*Goal of the exercise:*
Until you reach the line containing "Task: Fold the", reproduce each line of the listing exactly, please, and include that line as well.

*Available records:*
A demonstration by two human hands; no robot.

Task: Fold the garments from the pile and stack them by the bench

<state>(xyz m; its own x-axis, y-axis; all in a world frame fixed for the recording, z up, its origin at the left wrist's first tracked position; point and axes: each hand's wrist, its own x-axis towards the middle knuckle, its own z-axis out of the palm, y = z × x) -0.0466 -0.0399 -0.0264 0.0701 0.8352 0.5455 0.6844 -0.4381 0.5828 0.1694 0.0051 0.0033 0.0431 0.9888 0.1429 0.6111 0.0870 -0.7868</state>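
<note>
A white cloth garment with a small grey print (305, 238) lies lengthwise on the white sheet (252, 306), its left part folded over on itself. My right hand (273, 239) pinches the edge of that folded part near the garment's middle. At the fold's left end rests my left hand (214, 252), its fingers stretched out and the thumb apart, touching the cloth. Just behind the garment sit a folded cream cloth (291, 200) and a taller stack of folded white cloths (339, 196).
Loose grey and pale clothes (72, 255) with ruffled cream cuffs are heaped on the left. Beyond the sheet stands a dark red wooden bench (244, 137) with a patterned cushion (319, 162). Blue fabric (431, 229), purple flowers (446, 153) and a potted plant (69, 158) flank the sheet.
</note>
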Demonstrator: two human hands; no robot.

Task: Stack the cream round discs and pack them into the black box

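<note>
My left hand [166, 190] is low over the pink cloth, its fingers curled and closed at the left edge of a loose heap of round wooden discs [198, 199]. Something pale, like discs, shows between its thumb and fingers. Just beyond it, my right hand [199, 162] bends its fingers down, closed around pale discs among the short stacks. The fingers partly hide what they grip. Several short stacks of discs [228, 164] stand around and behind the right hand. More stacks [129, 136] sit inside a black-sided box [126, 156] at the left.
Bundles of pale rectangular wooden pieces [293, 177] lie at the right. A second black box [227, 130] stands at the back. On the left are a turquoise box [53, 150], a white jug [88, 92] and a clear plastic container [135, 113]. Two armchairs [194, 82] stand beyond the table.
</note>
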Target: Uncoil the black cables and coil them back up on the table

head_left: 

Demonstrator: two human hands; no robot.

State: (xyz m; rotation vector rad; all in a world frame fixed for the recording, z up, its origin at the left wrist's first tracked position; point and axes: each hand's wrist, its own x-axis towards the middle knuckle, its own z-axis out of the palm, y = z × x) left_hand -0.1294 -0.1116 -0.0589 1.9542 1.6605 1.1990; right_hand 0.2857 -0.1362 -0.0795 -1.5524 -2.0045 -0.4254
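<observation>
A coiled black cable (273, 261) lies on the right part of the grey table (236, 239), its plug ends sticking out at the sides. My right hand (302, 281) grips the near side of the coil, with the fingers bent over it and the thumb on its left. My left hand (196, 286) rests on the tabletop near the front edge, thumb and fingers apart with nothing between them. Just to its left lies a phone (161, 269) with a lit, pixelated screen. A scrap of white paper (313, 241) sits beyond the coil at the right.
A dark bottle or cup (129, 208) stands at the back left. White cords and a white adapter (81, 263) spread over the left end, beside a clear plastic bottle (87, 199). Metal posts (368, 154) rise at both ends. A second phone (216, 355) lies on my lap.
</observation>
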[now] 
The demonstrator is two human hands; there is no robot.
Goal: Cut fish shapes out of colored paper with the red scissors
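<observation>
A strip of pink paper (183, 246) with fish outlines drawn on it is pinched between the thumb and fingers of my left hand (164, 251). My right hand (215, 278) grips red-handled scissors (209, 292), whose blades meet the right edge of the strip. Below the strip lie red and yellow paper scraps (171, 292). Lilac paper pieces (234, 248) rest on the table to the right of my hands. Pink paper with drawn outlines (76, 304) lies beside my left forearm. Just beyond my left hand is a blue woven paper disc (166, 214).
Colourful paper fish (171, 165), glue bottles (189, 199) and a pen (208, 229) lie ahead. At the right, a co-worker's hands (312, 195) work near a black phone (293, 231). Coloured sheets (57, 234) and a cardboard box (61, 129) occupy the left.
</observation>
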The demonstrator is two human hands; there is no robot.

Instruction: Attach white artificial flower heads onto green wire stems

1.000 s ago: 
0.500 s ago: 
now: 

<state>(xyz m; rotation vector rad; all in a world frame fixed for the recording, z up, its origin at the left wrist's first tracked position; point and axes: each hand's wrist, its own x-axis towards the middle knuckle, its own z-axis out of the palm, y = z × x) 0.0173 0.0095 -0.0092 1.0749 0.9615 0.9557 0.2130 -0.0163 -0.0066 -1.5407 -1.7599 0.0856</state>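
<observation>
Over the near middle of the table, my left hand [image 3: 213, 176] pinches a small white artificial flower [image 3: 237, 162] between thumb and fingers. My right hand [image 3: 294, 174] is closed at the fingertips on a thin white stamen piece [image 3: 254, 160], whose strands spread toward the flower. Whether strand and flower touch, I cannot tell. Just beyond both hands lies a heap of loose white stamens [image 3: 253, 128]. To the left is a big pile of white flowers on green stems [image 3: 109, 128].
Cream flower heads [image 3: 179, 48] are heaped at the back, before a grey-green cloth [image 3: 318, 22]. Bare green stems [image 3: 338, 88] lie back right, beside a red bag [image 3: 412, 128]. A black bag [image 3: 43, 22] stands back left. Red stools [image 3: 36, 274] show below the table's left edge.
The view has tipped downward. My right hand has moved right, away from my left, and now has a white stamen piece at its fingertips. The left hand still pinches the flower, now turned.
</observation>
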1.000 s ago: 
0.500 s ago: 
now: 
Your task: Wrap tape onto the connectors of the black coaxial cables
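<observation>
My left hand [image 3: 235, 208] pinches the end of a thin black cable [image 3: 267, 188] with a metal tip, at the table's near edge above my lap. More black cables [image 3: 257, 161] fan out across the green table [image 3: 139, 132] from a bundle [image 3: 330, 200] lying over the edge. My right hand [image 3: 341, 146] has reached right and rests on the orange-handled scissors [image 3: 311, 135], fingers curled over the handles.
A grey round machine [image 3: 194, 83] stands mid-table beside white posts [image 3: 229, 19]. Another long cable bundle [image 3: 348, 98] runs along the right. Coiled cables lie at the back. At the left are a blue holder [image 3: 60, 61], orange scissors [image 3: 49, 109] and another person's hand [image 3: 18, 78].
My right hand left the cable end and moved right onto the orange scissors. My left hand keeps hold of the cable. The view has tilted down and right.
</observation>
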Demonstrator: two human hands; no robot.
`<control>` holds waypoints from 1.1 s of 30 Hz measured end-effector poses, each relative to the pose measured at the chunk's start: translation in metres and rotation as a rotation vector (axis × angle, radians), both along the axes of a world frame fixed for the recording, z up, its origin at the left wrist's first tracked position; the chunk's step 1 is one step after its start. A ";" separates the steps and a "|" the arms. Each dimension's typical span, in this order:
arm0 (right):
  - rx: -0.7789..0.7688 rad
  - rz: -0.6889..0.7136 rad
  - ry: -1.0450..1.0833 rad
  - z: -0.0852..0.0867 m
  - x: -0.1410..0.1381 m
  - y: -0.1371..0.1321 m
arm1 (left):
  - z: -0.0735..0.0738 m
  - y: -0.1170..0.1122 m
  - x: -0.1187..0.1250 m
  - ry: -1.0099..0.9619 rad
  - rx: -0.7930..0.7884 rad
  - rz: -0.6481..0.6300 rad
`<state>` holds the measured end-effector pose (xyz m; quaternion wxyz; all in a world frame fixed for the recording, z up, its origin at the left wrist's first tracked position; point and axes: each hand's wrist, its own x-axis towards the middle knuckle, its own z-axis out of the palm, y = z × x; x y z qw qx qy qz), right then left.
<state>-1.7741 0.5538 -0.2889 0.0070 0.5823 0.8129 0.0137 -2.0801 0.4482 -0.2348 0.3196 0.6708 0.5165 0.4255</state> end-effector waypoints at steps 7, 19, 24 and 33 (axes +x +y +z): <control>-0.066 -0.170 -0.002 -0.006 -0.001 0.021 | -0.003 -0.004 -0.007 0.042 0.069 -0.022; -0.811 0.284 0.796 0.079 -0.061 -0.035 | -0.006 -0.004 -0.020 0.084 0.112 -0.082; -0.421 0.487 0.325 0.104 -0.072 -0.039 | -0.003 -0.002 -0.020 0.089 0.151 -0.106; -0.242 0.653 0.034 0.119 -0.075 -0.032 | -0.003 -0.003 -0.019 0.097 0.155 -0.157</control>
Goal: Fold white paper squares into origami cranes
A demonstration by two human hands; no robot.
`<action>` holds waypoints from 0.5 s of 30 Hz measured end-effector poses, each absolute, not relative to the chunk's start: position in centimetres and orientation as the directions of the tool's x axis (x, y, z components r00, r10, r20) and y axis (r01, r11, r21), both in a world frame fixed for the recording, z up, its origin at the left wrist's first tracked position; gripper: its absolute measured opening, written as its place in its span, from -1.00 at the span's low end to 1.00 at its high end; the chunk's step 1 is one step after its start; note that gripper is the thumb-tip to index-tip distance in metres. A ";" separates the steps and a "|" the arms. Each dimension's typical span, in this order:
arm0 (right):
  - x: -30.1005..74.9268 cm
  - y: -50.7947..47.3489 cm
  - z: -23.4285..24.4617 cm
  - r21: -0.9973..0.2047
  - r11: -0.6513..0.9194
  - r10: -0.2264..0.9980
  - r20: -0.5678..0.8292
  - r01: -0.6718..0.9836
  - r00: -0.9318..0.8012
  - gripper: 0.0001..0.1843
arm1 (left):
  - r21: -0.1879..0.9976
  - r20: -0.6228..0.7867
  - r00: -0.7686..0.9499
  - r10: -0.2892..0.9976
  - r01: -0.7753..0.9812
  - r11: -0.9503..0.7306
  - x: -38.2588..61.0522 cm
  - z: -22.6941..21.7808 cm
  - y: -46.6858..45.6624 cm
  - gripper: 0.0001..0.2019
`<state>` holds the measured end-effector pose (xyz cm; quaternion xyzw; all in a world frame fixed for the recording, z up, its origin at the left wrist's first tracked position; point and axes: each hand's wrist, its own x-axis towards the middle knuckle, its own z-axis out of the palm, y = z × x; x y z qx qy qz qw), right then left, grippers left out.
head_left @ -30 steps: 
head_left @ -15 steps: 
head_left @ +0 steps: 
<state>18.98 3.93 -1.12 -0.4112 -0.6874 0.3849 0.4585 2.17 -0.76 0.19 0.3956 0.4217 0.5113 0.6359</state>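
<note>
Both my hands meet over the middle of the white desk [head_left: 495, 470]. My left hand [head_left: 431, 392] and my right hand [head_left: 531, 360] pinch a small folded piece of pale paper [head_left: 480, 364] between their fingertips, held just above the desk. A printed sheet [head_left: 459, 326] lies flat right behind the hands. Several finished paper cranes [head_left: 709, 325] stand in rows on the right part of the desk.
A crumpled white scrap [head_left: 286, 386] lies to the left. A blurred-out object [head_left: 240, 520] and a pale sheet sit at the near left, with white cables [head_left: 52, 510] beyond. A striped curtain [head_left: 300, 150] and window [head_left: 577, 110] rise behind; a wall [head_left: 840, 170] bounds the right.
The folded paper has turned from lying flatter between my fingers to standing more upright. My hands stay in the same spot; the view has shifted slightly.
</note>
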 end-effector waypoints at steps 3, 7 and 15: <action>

*Output:*
A demonstration by two human hands; no robot.

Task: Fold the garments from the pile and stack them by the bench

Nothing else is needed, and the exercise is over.